Languages, unlike math, are not static. Languages are more like a garden and, even a well-tended garden, grows and changes. Arithmetic, for instance, will always be the stable path through the garden. Two plus two will always equal four. No matter what words we may happen to use for those terms.
I hate to say it, but I'm sure I contributed, back in the 80s and early 90s, to what has happened with the word "literally." [By the way, that word in the title is not or supposed to be "literally." It is what it's spelled as.] When I was teenager and in my early 20s, I loved to use the word ironically. For instance, after a visit to Niagara Falls in the middle of winter without proper protective gear (I had literally never been anywhere where I couldn't deal with the cold, which includes skiing in Colorado), my ears froze and, as I would say, literally fell off my head (You know, it was a take on "I froze my ass off," but I would say "I froze my ears off"). I would follow that up with, "No, seriously. I froze them off and had to super glue them back on." See, it was ironic because the followup was completely unexpected.
So, now, due to continued misuse, "literally" means both "literally" and "figuratively," its exact opposite on the color wheel. This is like how some people believe that "no" means "no" but, sometimes, it also means "yes." But we tell those people they're wrong, that "no" always means "no." Maybe, we need to launch a "literally" means "literally" campaign.
Which brings me to dystopians and why I hate the concept of them just like I hate the constant misuse of the word literally. Our current understanding of the word is that it means the opposite of utopian. In fact, the more common term used to be anti-utopian (that's what Brave New World was called when it was released back in the 1930s), which makes it sound like that's what it should be. By that logic (current logic), dystopian means something that is a horrible place to live (and, you know, we'd have to call so many places on Earth, right now, dystopias if that's really what it meant). But, if you look at books like Brave New World and Fahrenheit 451, you will see that those societies were not horrible places to live. So why do we call those books dystopians when they are nothing like the dystopian books of today? Because we no longer use the word as it was originally intended.
Let's take the apple as an example. Here is a nice apple that looks like an apple should:
Our current understanding of dystopia is this:
However, the original understanding of dystopia was more like this:
That's the power of a book like Brave New World. The people within the society are happy. Even the slaves. They like the way they live. There are only a few that even have an idea that there might be something wrong, and they don't know what it is, just that something doesn't seen quite right. It's bringing in outsider that the rottenness is brought to light at all.
Somehow, during the 80s (yeah, we're back there again) and the surge of post-apocalyptic literature, it became synonymous with dystopian literature and it just kinda stuck even though the two started out as two separate things, kind of like figuratively and literally.
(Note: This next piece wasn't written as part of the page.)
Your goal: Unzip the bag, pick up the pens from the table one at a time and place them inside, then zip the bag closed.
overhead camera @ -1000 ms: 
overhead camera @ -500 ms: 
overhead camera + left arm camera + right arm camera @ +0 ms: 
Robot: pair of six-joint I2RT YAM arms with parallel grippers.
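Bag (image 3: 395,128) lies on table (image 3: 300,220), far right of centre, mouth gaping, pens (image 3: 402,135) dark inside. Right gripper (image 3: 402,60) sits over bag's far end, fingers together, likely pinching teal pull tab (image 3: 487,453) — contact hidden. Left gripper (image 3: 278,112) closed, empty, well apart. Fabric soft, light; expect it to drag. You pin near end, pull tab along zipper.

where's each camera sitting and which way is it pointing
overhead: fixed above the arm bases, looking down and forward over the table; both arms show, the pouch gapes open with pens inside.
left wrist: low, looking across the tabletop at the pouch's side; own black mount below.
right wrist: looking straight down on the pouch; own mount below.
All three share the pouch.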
So, yeah, just as I don't like that we feel compelled use literally for something it shouldn't mean, I don't like that we feel compelled to use dystopian for something it shouldn't mean.
And, yes, it gives me an automatic negative bias against anything "dystopian" written after, probably, 1980. It may be that Fahrenheit 451 was the last true dystopian written for all I know.
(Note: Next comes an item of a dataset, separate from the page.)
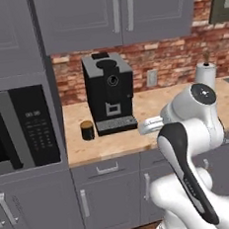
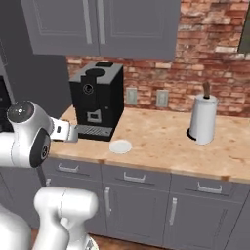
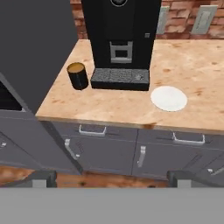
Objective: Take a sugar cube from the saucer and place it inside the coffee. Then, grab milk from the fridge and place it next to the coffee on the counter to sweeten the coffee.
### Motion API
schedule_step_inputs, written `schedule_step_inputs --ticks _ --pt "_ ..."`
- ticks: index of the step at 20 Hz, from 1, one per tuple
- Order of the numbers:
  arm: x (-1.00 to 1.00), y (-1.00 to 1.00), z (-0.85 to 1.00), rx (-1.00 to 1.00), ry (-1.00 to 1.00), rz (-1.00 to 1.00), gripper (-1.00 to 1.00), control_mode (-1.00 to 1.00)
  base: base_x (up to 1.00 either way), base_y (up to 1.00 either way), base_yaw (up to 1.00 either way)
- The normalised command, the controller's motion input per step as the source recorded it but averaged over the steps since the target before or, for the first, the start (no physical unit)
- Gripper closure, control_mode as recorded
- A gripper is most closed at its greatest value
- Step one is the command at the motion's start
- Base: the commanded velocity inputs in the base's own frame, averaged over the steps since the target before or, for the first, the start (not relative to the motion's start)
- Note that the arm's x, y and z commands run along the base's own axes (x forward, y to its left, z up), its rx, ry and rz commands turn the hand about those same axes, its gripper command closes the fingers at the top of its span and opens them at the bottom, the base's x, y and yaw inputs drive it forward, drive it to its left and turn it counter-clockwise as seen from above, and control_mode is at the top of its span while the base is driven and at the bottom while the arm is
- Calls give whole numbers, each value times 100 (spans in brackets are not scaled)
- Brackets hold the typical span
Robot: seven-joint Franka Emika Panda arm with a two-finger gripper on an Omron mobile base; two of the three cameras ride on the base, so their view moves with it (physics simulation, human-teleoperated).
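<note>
Gripper (image 3: 111,177) spread wide, aimed down at counter (image 3: 113,105); coffee (image 3: 78,75) left of saucer (image 3: 169,98).

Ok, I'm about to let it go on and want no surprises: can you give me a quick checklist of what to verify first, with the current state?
1. Small flat round white saucer on the light wood-grain counter: ok.
2. Sugar cube on the saucer: not ok, none visible.
3. Small dark cylindrical coffee mug upright, left of the big black coffee machine: ok.
4. Cube inside the coffee: cannot tell.
5. Fingers spread apart, nothing between them: ok.
</note>
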Motion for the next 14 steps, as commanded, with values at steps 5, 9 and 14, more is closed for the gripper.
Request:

What I do know is that I got tired of reading post-apocalyptic stories back in the 80s, and I have no interest in them now. I especially have no interest in reading post-apocalyptic stories being tossed around as dystopian, like Hunger Games. I mean, come on, that society looks rotten from the outside. The only case you can make for it as a true dystopian is if you only look at the Capitol, but that is a city, not the society.
Now that I've said all of that: None of that is to say that I just won't read dystopian or post-apocalyptic stories. It is to say that I'm starting out with a bias against them. If you want to write a dystopian story, make it a real dystopian story. If you just want to write about people living in horrible conditions, write about Afghanistan or Somalia. And if you want post-apocalyptic... well, I don't know. I suppose I feel like that's been done to death, so you're gonna have to convince me. Or at least ask nicely.